Our Guidance

We, with our AVS Tuition programme and meticulous teaching, will do our best to help your child succeed; however, the parents will need to work alongside their child and in partnership with us. We are there to build the skills required and guide your child to success in these exams. But please remember that in addition to our well-designed course and guidance, it is a child’s perseverance combined with much hard work that will help them to be prepared for the eleven plus exams.

 Tips for parents and children:

  • Read with your child regularly and discuss the contents together with special focus on vocabulary.
  • Ensure that their reading covers different genre to enrich their contextual knowledge.
  • Practice using good quality practice material which provides scores and relevant professional feedback.
  • Practice with your child on a variety of 11+ questions and tests before taking the real exam or selection test. The more questions they practice, the more types of questions they will have seen and the more confident they will be. This will help the child to be well prepared for the exams.
  • Make sure your child is always in a comfortable environment when they practice any form of question. Don’t sit them down to practice just before going out or when they’re going to be disturbed. It’s essential to give your child your full attention both when practising and when taking the real exam.
  • Get all the right tools. Ensure you have lots of rough paper, a few pencils and a stop- watch. The child should practice with all these essentials so that they are accustomed to using them effectively in the real eleven plus exam. Parents should check with the relevant body to ensure that these tools are permitted in the actual eleven plus exam.
  • Parents should seek advice from their current primary school whether the Grammar school will be suitable for their child’s future education. 
  • You have the right to ask what sort of questions will be asked in the exam, where the child will be expected to sit the eleven plus exam and how long the test will be. Do ask if the test will be in the child’s primary school or at another venue.
  • Take the familiarisation tests if offered by the Local Education Authority or the examining bodies. There may be practice questions available on their websites to have a go at. They’re usually quite short and may have worked examples to give a flavour for the type of questions that may be asked in the exam.

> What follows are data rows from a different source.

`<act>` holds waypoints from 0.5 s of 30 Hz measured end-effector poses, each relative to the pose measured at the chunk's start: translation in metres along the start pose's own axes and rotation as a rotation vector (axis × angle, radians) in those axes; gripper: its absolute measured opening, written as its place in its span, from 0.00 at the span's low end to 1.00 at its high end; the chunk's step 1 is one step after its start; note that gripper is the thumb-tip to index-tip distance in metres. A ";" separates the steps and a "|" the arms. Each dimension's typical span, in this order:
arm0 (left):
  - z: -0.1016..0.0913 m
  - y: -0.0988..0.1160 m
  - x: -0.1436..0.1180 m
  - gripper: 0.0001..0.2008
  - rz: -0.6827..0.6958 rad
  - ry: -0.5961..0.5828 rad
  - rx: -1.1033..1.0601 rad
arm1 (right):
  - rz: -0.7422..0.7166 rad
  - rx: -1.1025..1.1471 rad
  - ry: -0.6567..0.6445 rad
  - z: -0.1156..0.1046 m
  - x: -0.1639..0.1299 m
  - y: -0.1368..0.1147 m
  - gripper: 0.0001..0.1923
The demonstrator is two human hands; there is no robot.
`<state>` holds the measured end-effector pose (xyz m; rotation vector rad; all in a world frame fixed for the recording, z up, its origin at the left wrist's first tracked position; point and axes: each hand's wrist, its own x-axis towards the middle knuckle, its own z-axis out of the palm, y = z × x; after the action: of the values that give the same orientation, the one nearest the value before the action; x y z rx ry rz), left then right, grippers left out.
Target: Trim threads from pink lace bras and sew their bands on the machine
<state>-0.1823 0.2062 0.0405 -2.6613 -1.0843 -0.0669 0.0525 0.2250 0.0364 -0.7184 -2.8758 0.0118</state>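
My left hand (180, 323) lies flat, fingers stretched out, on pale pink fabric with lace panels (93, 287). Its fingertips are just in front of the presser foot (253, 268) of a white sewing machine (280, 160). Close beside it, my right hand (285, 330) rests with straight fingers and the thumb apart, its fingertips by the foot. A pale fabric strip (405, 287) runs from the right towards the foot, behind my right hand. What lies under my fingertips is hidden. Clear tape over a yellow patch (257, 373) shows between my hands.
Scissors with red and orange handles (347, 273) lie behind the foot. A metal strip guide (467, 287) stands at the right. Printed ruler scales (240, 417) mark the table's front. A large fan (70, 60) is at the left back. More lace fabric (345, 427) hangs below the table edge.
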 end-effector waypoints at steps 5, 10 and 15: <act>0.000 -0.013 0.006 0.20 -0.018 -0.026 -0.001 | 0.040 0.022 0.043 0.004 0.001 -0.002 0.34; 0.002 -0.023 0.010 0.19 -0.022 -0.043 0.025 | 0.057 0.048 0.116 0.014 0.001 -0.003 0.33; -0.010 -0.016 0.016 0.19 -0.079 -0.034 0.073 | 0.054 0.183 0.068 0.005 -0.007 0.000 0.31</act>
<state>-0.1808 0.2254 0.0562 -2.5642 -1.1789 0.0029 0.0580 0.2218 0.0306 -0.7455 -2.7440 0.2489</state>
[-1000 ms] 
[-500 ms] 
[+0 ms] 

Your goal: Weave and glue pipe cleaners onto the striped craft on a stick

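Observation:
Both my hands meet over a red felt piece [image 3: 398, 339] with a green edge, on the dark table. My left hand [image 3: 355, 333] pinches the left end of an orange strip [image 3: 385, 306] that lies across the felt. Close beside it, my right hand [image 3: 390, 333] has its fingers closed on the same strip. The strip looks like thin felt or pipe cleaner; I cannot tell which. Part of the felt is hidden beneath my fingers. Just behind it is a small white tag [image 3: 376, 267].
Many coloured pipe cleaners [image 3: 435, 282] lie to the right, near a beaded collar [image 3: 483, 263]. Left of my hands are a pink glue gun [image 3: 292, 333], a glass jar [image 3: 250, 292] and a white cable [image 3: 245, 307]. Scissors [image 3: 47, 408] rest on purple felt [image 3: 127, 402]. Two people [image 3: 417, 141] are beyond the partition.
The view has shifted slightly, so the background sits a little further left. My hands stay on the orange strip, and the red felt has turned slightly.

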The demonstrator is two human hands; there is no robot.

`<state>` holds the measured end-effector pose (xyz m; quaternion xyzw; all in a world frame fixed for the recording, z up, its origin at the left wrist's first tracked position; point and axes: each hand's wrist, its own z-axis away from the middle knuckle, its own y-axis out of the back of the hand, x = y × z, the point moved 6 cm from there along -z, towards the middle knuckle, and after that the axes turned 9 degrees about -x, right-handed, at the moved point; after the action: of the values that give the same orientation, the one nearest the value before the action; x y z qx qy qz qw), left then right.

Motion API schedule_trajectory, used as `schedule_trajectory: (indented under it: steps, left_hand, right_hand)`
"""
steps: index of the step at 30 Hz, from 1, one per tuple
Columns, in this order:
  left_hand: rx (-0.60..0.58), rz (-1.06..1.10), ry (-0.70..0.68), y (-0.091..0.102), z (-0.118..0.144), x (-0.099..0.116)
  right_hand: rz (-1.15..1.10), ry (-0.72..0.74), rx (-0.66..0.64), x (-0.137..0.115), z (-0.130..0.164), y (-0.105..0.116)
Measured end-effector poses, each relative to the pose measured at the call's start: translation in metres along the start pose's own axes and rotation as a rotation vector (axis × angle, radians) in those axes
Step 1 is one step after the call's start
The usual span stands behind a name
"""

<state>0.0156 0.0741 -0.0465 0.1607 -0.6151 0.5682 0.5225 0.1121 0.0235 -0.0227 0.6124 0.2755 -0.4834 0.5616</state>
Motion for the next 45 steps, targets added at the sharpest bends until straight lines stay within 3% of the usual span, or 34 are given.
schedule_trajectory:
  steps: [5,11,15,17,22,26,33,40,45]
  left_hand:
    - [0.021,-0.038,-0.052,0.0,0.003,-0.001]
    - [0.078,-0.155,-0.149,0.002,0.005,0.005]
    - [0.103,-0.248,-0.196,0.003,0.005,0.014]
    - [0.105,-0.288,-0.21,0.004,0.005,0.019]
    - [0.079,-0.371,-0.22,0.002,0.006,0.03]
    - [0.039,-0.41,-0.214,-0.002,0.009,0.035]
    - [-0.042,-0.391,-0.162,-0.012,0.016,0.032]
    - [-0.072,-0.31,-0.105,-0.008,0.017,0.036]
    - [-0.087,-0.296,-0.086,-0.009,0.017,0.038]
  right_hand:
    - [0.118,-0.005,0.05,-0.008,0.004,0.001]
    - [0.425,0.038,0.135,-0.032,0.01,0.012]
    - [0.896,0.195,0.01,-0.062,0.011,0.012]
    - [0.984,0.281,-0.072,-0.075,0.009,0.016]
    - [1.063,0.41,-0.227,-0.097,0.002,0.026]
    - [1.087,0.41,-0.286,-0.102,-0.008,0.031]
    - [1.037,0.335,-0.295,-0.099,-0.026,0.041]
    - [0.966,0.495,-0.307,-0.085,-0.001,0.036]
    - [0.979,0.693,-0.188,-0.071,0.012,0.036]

Guidance for children on the exam day:

  • Stay calm; your job on that day is just to do the best that you can.
  • Read any guidance provided before sitting your selection test. Make sure you make a note of how much time you have and roughly how long you should be spending on each question.
  • Listen to the instructions given by the invigilator carefully.
  • Don’t get bogged down on a question. If you get stuck, don’t let the clock run down, move on, you might find the next question easier and you’ll pick up more marks by moving on.
  • Move on if you think a question is going to take a long time, flag it and if possible come back to it if time permits. Some questions can be very time consuming and you may be better off coming back to it. Once you leave a question, forget about it until you return to it later in the exam.
  • Don’t guess wildly. Your eleven plus exam test score will be made up of a combination of speed and accuracy. It’s crucial not panic and fall in the trap of guessing the answers to try and finish all the questions. Work carefully and as quickly as you can. 
  • Spend a few seconds familiarising yourself with any graph/table/pie chart/diagram you are presented with before working through the questions. 
  • Write your workings and calculations neatly. The quickest way to do your calculations is often on a piece of paper. Leave yourself plenty of space so that you are not cramming your workings into the corner. Generally, writing on question papers is allowed, but not on the answer sheets.